Work to complete -
The answer must be the data, repeated exactly.

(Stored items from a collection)
-- Opening Marker --
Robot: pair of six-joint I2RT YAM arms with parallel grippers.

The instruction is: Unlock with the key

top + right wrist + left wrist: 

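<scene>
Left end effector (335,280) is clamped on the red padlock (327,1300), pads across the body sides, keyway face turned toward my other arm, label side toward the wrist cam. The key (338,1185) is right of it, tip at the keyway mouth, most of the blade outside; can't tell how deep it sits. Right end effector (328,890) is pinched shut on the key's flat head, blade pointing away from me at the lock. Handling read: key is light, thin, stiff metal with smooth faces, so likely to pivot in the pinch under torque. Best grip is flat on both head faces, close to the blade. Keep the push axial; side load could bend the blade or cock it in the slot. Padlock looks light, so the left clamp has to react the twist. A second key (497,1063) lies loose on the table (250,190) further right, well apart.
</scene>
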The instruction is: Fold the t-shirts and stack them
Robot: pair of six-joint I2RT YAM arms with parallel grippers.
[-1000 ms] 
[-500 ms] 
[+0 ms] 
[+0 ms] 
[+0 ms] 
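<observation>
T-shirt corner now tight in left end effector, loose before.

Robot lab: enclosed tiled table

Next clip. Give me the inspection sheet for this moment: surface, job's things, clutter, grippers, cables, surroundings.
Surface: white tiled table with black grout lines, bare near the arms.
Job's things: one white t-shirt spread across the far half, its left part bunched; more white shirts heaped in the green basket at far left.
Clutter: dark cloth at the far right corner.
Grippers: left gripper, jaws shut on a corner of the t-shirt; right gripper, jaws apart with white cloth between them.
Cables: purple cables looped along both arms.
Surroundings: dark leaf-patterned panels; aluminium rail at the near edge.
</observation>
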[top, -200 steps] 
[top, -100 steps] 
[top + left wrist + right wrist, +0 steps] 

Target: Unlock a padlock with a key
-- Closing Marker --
Finished exercise -
Robot: pair of six-joint I2RT YAM arms with parallel grippers.

The instruction is: Unlock with the key

top + right wrist + left wrist: 

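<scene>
Left end effector (335,280) is clamped on the red padlock (327,1300), pads across the body sides, keyway face turned toward my other arm, label side toward the wrist cam. The key (338,1185) is right of it, tip at the keyway mouth, most of the blade outside; can't tell how deep it sits. Right end effector (328,890) is pinched shut on the key's flat head, blade pointing away from me at the lock. Handling read: key is light, thin, stiff metal with smooth faces, so likely to pivot in the pinch under torque. Best grip is flat on both head faces, close to the blade. Keep the push axial; side load could bend the blade or cock it in the slot. Padlock looks light, so the left clamp has to react the twist. A second key (497,1063) lies loose on the table (250,190) further right, well apart.
</scene>
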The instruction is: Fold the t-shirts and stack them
Robot: pair of six-joint I2RT YAM arms with parallel grippers.
[-1000 ms] 
[-500 ms] 
[+0 ms] 
[+0 ms] 
[+0 ms] 
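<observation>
T-shirt corner now tight in left end effector, loose before.

Robot lab: enclosed tiled table

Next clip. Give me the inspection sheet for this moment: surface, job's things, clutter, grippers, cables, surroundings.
Surface: white tiled table with black grout lines, bare near the arms.
Job's things: one white t-shirt spread across the far half, its left part bunched; more white shirts heaped in the green basket at far left.
Clutter: dark cloth at the far right corner.
Grippers: left gripper, jaws shut on a corner of the t-shirt; right gripper, jaws apart with white cloth between them.
Cables: purple cables looped along both arms.
Surroundings: dark leaf-patterned panels; aluminium rail at the near edge.
</observation>
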[top, -200 steps] 
[top, -100 steps] 
[top + left wrist + right wrist, +0 steps] 

Target: Unlock a padlock with a key

The response to this exercise is complete.